Copy the data below verbatim, leaving no line out.

Collected data -
........
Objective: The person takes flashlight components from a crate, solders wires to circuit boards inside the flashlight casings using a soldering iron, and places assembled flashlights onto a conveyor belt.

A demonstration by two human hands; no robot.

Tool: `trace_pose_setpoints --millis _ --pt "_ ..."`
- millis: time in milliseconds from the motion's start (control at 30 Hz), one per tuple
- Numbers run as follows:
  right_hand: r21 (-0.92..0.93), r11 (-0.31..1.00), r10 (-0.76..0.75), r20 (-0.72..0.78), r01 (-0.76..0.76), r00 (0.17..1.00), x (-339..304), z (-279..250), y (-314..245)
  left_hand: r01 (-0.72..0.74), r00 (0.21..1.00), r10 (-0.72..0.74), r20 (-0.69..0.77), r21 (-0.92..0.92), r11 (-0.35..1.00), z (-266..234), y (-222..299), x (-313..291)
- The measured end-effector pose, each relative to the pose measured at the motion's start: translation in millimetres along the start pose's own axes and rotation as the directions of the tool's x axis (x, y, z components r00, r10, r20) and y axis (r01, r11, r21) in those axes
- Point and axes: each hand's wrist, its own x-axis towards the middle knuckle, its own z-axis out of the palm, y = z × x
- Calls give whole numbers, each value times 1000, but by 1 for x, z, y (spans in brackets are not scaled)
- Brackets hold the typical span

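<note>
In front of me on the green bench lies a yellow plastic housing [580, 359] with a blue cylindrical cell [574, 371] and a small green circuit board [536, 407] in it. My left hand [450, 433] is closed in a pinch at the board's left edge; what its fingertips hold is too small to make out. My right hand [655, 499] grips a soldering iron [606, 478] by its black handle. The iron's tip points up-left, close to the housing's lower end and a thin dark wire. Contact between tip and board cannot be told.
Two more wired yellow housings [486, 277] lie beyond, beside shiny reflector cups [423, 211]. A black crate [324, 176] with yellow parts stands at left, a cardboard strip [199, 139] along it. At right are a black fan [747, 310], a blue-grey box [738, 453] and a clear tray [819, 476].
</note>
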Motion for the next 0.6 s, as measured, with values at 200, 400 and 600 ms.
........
Answer section -
Objective: The person takes flashlight components from a crate, solders wires to circuit boards inside the flashlight casings using a soldering iron, and places assembled flashlights onto a conveyor belt.

A demonstration by two human hands; no robot.

Tool: `trace_pose_setpoints --millis _ --pt "_ ..."`
- millis: time in milliseconds from the motion's start (control at 30 Hz), one per tuple
- Numbers run as follows:
  right_hand: r21 (-0.92..0.93), r11 (-0.31..1.00), r10 (-0.76..0.75), r20 (-0.72..0.78), r01 (-0.76..0.76), r00 (0.17..1.00), x (-339..304), z (-279..250), y (-314..245)
  left_hand: r01 (-0.72..0.74), r00 (0.21..1.00), r10 (-0.72..0.74), r20 (-0.69..0.77), r21 (-0.92..0.92), r11 (-0.35..1.00), z (-266..234), y (-222..299), x (-313..291)
- The measured end-effector pose, each relative to the pose measured at the motion's start: translation in millimetres along the start pose's own axes and rotation as the directions of the tool's x axis (x, y, z components r00, r10, r20) and y axis (r01, r11, r21) in those axes
- Point and axes: each hand's wrist, its own x-axis towards the middle knuckle, its own z-axis out of the palm, y = z × x
- Calls give whole numbers, each value times 1000, but by 1 for x, z, y (spans in brackets are not scaled)
- Brackets hold the typical span

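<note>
In front of me on the green bench lies a yellow plastic housing [580, 359] with a blue cylindrical cell [574, 371] and a small green circuit board [536, 407] in it. My left hand [450, 433] is closed in a pinch at the board's left edge; what its fingertips hold is too small to make out. My right hand [655, 499] grips a soldering iron [606, 478] by its black handle. The iron's tip points up-left, close to the housing's lower end and a thin dark wire. Contact between tip and board cannot be told.
Two more wired yellow housings [486, 277] lie beyond, beside shiny reflector cups [423, 211]. A black crate [324, 176] with yellow parts stands at left, a cardboard strip [199, 139] along it. At right are a black fan [747, 310], a blue-grey box [738, 453] and a clear tray [819, 476].
</note>
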Motion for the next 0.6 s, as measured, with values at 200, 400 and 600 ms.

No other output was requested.